**Task prompt:**
Whenever a line below includes the string "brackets", show it.

**Given information:**
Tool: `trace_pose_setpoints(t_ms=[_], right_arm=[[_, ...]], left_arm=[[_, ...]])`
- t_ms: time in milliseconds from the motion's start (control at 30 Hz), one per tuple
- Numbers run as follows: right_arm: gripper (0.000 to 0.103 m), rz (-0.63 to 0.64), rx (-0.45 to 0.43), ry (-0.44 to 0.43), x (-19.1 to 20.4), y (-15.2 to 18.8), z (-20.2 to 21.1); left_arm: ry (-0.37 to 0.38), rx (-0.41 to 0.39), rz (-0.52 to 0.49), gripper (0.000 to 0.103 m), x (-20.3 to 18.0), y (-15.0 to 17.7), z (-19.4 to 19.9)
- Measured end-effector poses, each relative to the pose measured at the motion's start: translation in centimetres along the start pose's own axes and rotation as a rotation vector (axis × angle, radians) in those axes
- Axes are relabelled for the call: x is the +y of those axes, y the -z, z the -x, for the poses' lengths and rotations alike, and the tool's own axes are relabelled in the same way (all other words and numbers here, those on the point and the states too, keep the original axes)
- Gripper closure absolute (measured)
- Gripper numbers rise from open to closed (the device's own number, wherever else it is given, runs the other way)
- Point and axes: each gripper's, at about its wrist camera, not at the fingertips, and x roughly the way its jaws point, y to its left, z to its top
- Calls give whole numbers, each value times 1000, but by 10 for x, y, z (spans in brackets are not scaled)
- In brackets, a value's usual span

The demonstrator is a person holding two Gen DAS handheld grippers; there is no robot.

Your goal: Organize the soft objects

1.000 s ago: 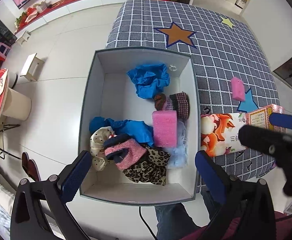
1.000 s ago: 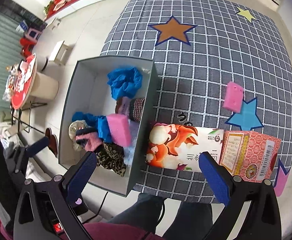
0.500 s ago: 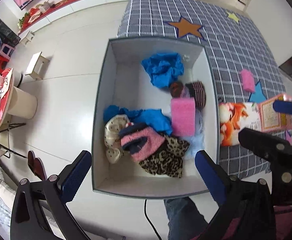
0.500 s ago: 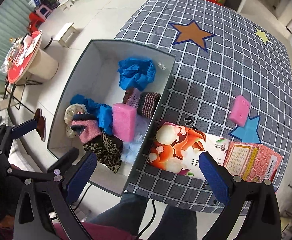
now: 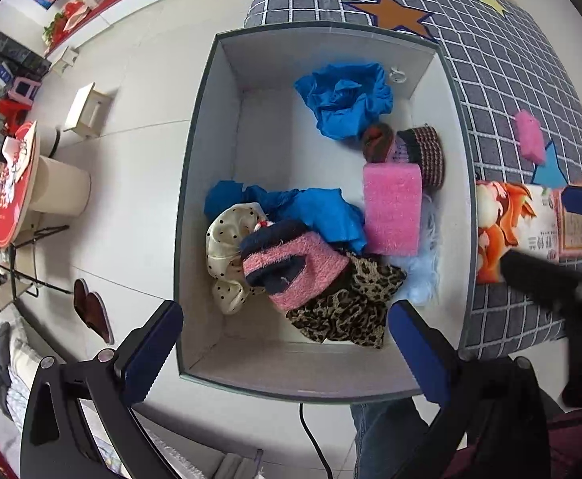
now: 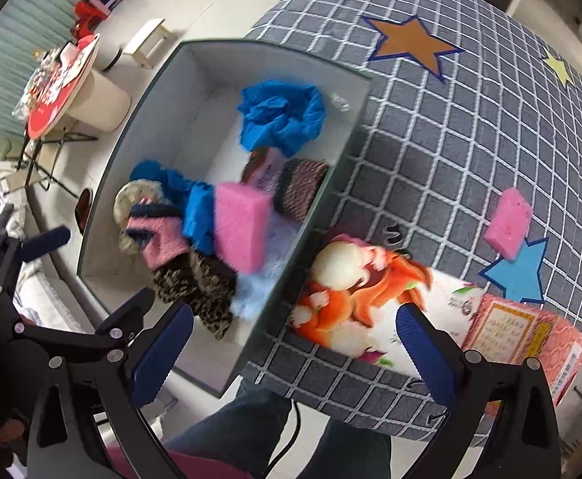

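Observation:
A grey open box (image 5: pixel 207 127) (image 6: pixel 143 99) holds several soft things: a pink sponge (image 5: pixel 391 208) (image 6: pixel 241 226), blue cloths (image 5: pixel 347 99), a pink fuzzy sock (image 5: pixel 291 269), a leopard-print cloth (image 5: pixel 347 305) and a polka-dot cloth (image 5: pixel 227 239). A second pink sponge (image 6: pixel 508 223) (image 5: pixel 528 139) lies on the checked cloth (image 6: pixel 450 127). An orange-and-white floral packet (image 6: pixel 371 299) (image 5: pixel 506 223) and a pink carton (image 6: pixel 530 331) lie beside the box. My left gripper (image 5: pixel 283 343) hangs open over the box's near end. My right gripper (image 6: pixel 295 343) is open above the box's edge and the packet.
The box stands at the left edge of the checked cloth, with star patches (image 6: pixel 410 42) on it. A person's legs (image 6: pixel 275 431) show at the bottom. A round red-topped table (image 5: pixel 11 195), a small white stool (image 5: pixel 87 109) and shoes (image 5: pixel 91 311) stand on the tiled floor.
Both grippers have drifted left, so the box fills more of each view and the packet sits nearer the right. Nothing was picked up; both stay open.

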Motion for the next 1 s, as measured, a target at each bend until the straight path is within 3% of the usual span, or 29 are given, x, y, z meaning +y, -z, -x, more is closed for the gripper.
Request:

**Output for this task:**
- Calls give whole numbers, each value times 1000, but by 10 for x, y, z (spans in brackets are not scaled)
- In brackets, a value's usual span

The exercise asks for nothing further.